### Your objective
The expected response is the full listing, retyped exactly, without its images.

### Information supplied
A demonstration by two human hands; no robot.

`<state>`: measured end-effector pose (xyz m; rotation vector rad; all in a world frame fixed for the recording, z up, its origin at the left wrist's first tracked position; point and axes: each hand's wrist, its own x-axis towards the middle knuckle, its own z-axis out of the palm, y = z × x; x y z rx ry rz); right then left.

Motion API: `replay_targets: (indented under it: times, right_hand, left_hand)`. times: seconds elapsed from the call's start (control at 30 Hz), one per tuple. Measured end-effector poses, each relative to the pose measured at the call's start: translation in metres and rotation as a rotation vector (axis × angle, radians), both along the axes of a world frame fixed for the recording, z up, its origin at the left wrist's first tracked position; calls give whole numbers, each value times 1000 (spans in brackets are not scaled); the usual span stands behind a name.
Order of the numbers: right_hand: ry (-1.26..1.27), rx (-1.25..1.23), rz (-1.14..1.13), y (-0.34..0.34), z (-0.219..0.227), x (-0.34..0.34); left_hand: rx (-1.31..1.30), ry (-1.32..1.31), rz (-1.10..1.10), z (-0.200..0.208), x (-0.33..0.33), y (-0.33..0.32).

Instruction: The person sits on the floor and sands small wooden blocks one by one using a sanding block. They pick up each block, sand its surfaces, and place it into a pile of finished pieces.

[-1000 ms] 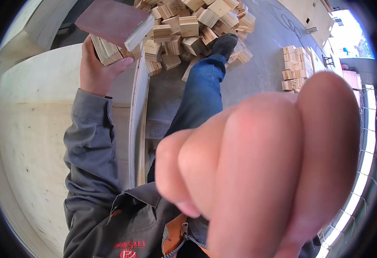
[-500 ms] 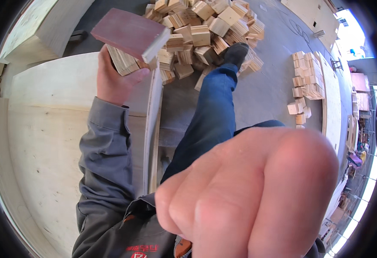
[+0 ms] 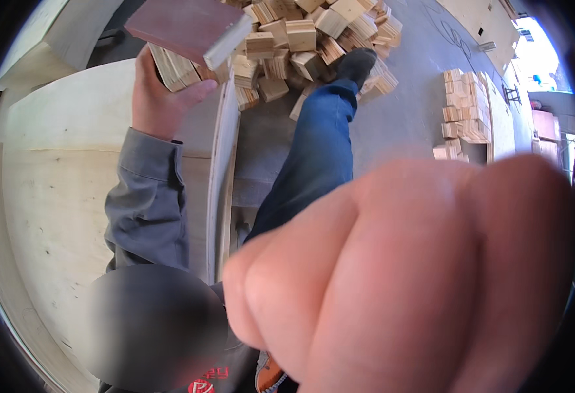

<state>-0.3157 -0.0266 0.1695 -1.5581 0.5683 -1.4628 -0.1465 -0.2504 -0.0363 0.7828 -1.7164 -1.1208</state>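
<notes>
My left hand (image 3: pixel 159 98) grips a layered plywood block (image 3: pixel 172 69) from below, its thumb stretched along the near side. On top of that block lies a maroon-faced piece (image 3: pixel 186 29) with a pale end; whether the two are joined I cannot tell. Very close in front of me, my right hand (image 3: pixel 392 275) has its fingers curled over, knuckles up, so its palm is hidden. A blurred, dark rounded shape (image 3: pixel 159 327) covers part of my left sleeve at the lower left; its kind cannot be made out.
A large pale plywood panel (image 3: pixel 71 196) spreads under my left arm. Past my outstretched leg (image 3: pixel 310 150) lies a heap of wooden blocks (image 3: pixel 300 36) on the grey floor. More blocks (image 3: pixel 464 108) are stacked at the right beside a long board.
My right hand has come up and to the right, looking larger. The left hand and its block sit slightly further up and left in view. A dark blurred shape has appeared lower left.
</notes>
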Motion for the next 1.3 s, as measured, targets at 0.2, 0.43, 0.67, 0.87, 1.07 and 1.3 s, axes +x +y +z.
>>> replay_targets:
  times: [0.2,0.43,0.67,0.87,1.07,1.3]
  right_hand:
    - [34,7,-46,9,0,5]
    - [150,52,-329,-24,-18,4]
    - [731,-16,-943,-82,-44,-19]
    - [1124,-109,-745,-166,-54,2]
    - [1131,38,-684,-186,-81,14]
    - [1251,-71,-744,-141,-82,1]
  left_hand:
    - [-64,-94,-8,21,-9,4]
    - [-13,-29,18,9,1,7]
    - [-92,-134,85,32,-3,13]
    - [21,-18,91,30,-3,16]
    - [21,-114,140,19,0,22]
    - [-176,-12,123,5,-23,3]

### Your solution
A demonstration by two human hands; no robot.

`<state>`: measured end-effector pose (xyz m; rotation vector rad; all in a world frame fixed for the recording, z up, its origin at the left wrist's first tracked position; point and axes: each hand's wrist, its own x-axis towards the middle knuckle, its own z-axis out of the palm, y = z × x; x y z rx ry rz); right then left.

Motion API: `replay_targets: (indented under it: times, right_hand, left_hand)`. times: seconds elapsed from the call's start (control at 30 Hz), one per tuple. Measured end-effector poses, each relative to the pose measured at the call's start: translation in metres and rotation as a rotation vector (axis × angle, radians), both along the axes of a world frame fixed for the recording, z up, its origin at the left wrist's first tracked position; calls give whole numbers, each value times 1000 (spans in brackets are not scaled); the usual span stands behind a name.
Order of the numbers: right_hand: ry (-1.26..1.27), rx (-1.25..1.23), rz (-1.14..1.13), y (-0.34..0.34), z (-0.219..0.227), x (-0.34..0.34); left_hand: rx (-1.31..1.30), ry (-1.32..1.31), rz (-1.10..1.10), z (-0.200..0.208), x (-0.33..0.33), y (-0.33..0.32).

Instruction: The person sits on the floor and sands small wooden blocks one by one using a sanding block. They pick up each block, sand its surfaces, and place it into a pile of finished pieces.

[-1000 ms] 
[-500 ms] 
[+0 ms] 

<state>-0.3157 -0.0266 0.1695 -1.5581 0.5683 -1.4628 -0.1465 -0.2504 -0.0363 0.7828 -1.7164 -1.1208</state>
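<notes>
My left hand (image 3: pixel 159 98) grips a layered plywood block (image 3: pixel 172 69) from below, its thumb stretched along the near side. On top of that block lies a maroon-faced piece (image 3: pixel 186 29) with a pale end; whether the two are joined I cannot tell. Very close in front of me, my right hand (image 3: pixel 392 275) has its fingers curled over, knuckles up, so its palm is hidden. A blurred, dark rounded shape (image 3: pixel 159 327) covers part of my left sleeve at the lower left; its kind cannot be made out.
A large pale plywood panel (image 3: pixel 71 196) spreads under my left arm. Past my outstretched leg (image 3: pixel 310 150) lies a heap of wooden blocks (image 3: pixel 300 36) on the grey floor. More blocks (image 3: pixel 464 108) are stacked at the right beside a long board.
My right hand has come up and to the right, looking larger. The left hand and its block sit slightly further up and left in view. A dark blurred shape has appeared lower left.
</notes>
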Motion for the next 1.3 s, as measured, targets at 0.2, 0.43, 0.67, 0.87, 1.07 and 1.3 s, axes +x +y +z.
>>> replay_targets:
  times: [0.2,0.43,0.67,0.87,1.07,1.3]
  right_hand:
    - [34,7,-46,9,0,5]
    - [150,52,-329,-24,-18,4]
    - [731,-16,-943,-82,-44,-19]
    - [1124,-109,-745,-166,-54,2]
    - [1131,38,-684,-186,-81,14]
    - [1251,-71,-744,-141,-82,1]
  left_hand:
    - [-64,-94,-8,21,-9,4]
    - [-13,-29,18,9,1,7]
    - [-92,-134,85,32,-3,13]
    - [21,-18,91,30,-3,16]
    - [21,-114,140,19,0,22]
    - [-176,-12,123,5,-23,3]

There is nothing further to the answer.